The following summarizes the points that should be considered when a dataset is selected for historical climate analyses of 2 m temperature or climate indices computation in the Canadian North:

a) The best solution in describing 2 m air temperature local climate, trends and evolution over a long period of time in the Canadian North, is to use good quality homogenized data series from stations as provided in AHCCD: In-situ measurements, as those from MSC stations, represent the most reliable datasets. The AHCCD dataset (Vincent et al., 2020) was developed by ECCC to resolve some of issues with data inhomegeneity at stations. A detailed description of air temperature records from AHCCD is provided in Annex 7.1.5 and Vincent et al. 2020. AHCCD is also often used to validate the skill of gridded datasets, reanalyses and models in simulating local characteristics. A good practice in the evaluation of reanalyses and gridded products is to verify that the target dataset is independent of the evaluated product (the target stations are not incorporated into the product that is evaluated). Table 3.3 provides information on which datasets are assimilating or use MSC or AHCCD stations. Evaluation against a dataset with stations that were incorporated into the products does not assure that the evaluated product has the same skill outside those station locations.

b) AHCCD can be used for local statistical downscaling of models in locations where the dataset has a good temporal coverage (e.g., 20 years of data).
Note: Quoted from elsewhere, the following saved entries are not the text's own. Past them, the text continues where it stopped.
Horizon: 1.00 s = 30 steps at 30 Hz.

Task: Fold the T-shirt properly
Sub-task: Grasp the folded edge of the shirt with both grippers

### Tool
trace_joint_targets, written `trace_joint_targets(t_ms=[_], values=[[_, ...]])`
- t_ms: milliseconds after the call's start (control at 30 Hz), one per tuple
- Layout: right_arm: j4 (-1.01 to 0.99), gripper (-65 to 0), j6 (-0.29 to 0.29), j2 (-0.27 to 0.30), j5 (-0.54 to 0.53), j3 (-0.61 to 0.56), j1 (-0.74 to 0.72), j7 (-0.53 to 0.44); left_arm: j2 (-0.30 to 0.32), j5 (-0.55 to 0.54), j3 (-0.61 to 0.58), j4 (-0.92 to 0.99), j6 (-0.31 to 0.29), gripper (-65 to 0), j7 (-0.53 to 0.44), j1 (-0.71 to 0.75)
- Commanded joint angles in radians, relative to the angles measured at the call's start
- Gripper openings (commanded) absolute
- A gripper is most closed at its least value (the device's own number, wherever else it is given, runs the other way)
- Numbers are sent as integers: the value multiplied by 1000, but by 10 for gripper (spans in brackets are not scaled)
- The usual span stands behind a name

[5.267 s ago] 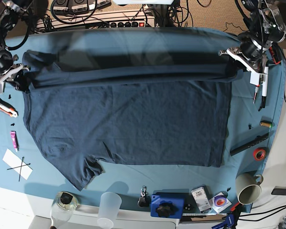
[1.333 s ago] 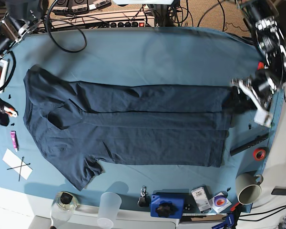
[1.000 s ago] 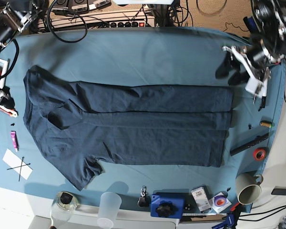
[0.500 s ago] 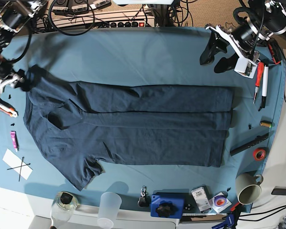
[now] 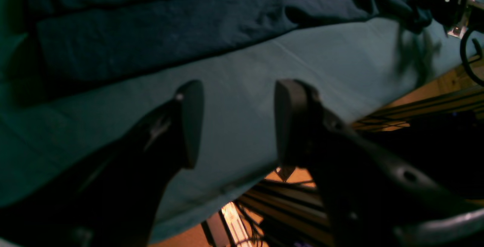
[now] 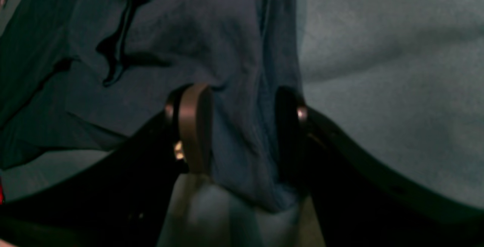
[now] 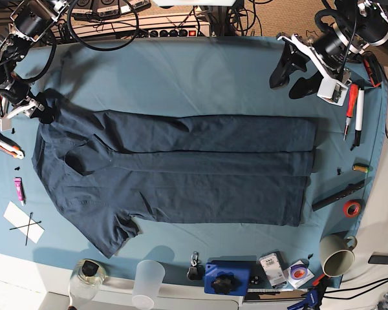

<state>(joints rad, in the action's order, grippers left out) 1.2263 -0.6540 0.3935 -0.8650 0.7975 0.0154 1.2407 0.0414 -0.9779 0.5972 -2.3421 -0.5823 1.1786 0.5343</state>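
The T-shirt (image 7: 174, 171) lay flat across the middle of the teal table cloth (image 7: 181, 71), its far long side already folded inward as a band, the near sleeve (image 7: 113, 236) projecting toward 7 o'clock; the collar end pointed to 9 o'clock. That layout suited lengthwise folding, with the near side not yet turned in.

The right gripper (image 6: 242, 133) sat at the garment's 10 o'clock corner, jaws wide and straddling a bunched ridge of navy fabric at the far sleeve (image 7: 48, 103). Cloth filled the gap between the pads, but no pinch was evident; whether the pads pressed it could not be told from the dim wrist view. The position suggested the sleeve was the part in hand.

The left gripper (image 5: 234, 124) hung above bare cloth at 1 o'clock, jaws wide and empty, well apart from the hem (image 7: 310, 155), evidently kept clear.

The table edge carried clutter: a mug (image 7: 338, 254) and red tape roll (image 7: 352, 208) at 4 o'clock, a clear cup (image 7: 149, 279) at 6, a taped cross (image 7: 24, 223) at 8. Power strips and cables (image 7: 149, 26) ran along the far edge at 12.
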Motion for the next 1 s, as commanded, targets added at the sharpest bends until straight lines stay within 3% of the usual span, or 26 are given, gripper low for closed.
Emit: trace_joint_targets(t_ms=[0, 267, 400, 600, 700, 800, 900, 967], values=[[15, -375, 0, 13, -6, 2, -10, -1, 3, -24, 3, -14, -6, -345, -36, 3], [15, -376, 16, -15, 28, 2, -10, -27, 3, -18, 3, -14, -6, -345, -53, 0], [15, -490, 17, -23, 38, -9, -10, -30, 3, -18, 3, -14, -6, -345, -53, 0], [15, -650, 23, -22, 142, -102, -10, -42, 3, -18, 3, -14, -6, -345, -63, 0], [16, -650, 24, -22, 142, -117, -10, -49, 3, -17, 3, -14, -6, -346, -95, 0], [16, -650, 24, -22, 144, -104, -10, -68, 3, 27, 2, -14, -2, -441, -153, -5], [16, -650, 24, -22, 144, -77, -10, -73, 3, 120, 1, -14, 104, -606, -263, -6], [16, -650, 23, -22, 144, -57, -10, -74, 3, 175, 1, -14, 154, -650, -330, -15]])
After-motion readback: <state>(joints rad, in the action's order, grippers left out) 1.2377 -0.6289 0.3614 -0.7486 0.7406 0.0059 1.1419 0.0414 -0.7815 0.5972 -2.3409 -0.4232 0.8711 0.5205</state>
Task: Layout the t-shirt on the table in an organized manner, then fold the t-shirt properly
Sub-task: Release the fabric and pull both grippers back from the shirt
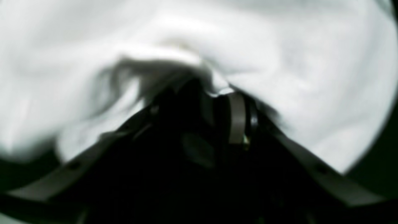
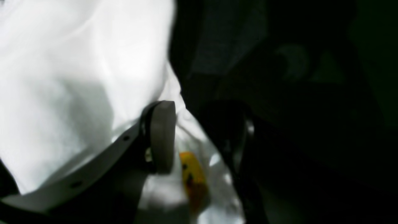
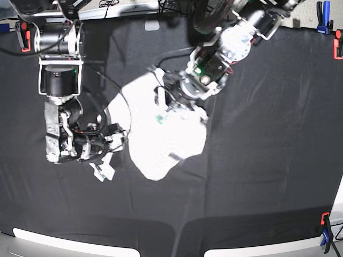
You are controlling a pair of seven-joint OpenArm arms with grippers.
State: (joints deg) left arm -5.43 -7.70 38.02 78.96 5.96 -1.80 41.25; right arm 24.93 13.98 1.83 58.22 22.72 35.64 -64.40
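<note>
I read this as the spread-out step. The t-shirt (image 3: 163,136) sits bunched mid-table (image 3: 268,160), plain side up. My left gripper (image 1: 217,90) pinches a raised fold at its far edge, jaws pressed together on cloth. My right gripper (image 2: 199,133) straddles the near-side hem, jaws apart, yellow print (image 2: 192,180) between them; I can't confirm a grip.

No legible text, brand, number or sign in any view, yellow-orange patch of print on the t-shirt (image 2: 192,180) at 6 o'clock in the right wrist view too blurred to read
</note>
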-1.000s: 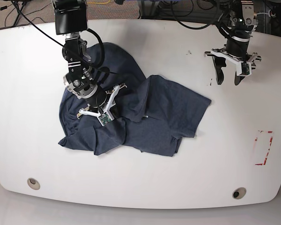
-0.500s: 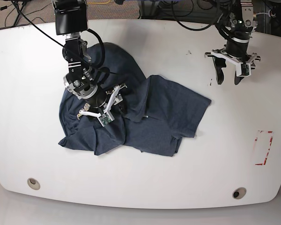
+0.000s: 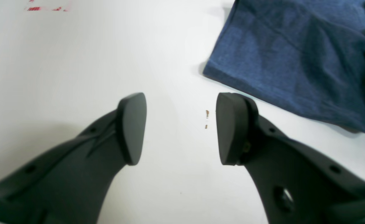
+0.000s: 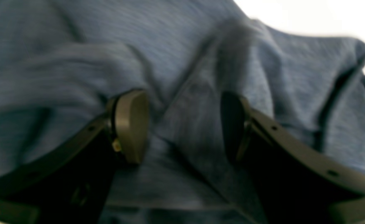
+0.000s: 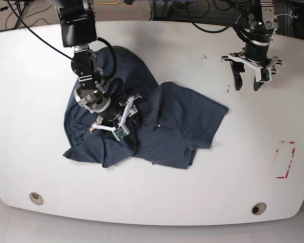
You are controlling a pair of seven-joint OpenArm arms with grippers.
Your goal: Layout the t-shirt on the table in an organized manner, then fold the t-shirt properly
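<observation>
The dark blue t-shirt (image 5: 162, 126) lies crumpled and bunched on the white table (image 5: 157, 202), left of centre. My right gripper (image 5: 120, 115) is down on the shirt's rumpled left part. In the right wrist view it (image 4: 182, 124) stands open, and a loose ridge of t-shirt (image 4: 185, 46) cloth runs between the jaws without being pinched. My left gripper (image 5: 247, 86) hovers open over bare table at the back right, well clear of the shirt. In the left wrist view it (image 3: 181, 127) holds nothing; a t-shirt (image 3: 294, 56) edge lies ahead and to its right on the table (image 3: 61, 62).
Two round grommet holes (image 5: 36, 198) (image 5: 258, 208) sit near the front edge. A red-and-white marking (image 5: 285, 159) is at the right, also seen as the red marking (image 3: 45, 7). Small dark specks (image 3: 206, 115) lie by the left gripper. Cables hang behind the back edge.
My right gripper has opened, letting go of the cloth, and has shifted slightly right and toward the front on the shirt. The left arm has not moved.
</observation>
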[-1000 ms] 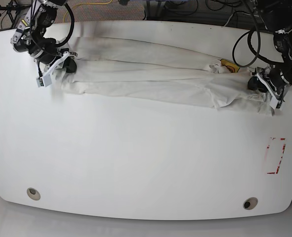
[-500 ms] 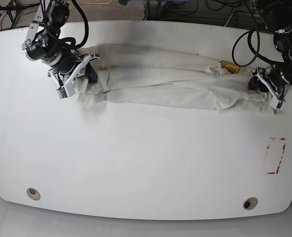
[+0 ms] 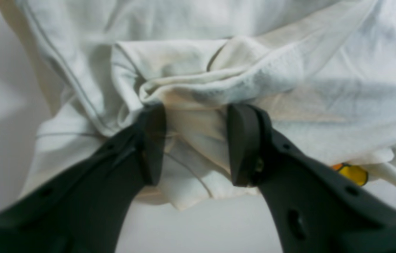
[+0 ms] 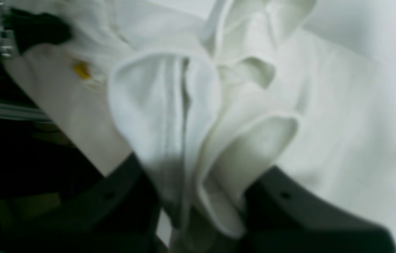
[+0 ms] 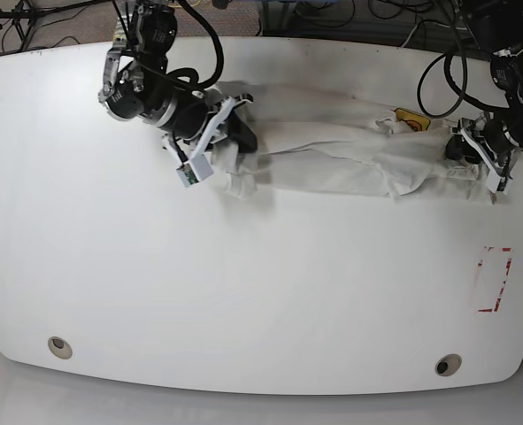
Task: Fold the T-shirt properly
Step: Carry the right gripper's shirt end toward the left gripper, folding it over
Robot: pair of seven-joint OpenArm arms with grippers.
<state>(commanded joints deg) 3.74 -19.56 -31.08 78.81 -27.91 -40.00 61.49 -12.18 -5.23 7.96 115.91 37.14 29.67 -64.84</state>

Unfortunately, the AHCCD does not present data for all locations in the Canadian North, and different locations have different periods with data.

c) Despite their past use, the use of datasets obtained with gridding methods for regions of the Canadian North that feature a sparse network of stations should be approached cautiously. Only regional applications in areas with a good coverage of stations (e.g., a small watershed) and without large topographic variations could consider the use of a gridded-observation datasets. Several gridded-observation datasets are provided in Table 3.3 that could be used to fill the gap from stations. As mentioned in Section 2.1, the primary factors that influences the gridded products are the density of the stations incorporated in the product, and the topographic complexity of the region. For temperature, in the Canadian North special attention should be given to regions with important topography, as those regions are subject to important «semi-permanent» inversions, where temperature increases with height (e.g., the deep valleys of Yukon). This makes simple scaling by altitude (e.g., using a standard lapse rate or an adiabatic lapse rate) inappropriate. Figure 3.1 (Rapaić et al., 2015) shows the average spread between six gridded observations datasets (CANGRD, CRUTEM4, CRU-TS3.1, GISTEMP, HadCRUT3, and UDEL) for anomalies of winter mean temperature on a grid of approximately 50 km spatial resolution. The six datasets diverge largely over the mountain regions where the density of stations is reduced but are similar for the other regions. This result suggests that in regions with important topographic variations, a dataset produced using a method that incorporates elevation information and accounts for temperature inversions should be used. Table 3.3 includes three datasets obtained with different gridding methods that include elevation information in their methodologies: ANUSPLIN, PNWNAMET, and WorldClim2. It should be noted that ANUSPLIN’s thin-plate smoothing splines, which uses latitude, longitude and elevation as smoothing coordinates, does not represent discontinuities from cliffs and fault lines, which can affect extreme values, and does not account for temperature inversions. PNWNAMET is using the PRISM model, which takes into account temperature inversions from stations, but it is dependent on existence of stations at different elevations.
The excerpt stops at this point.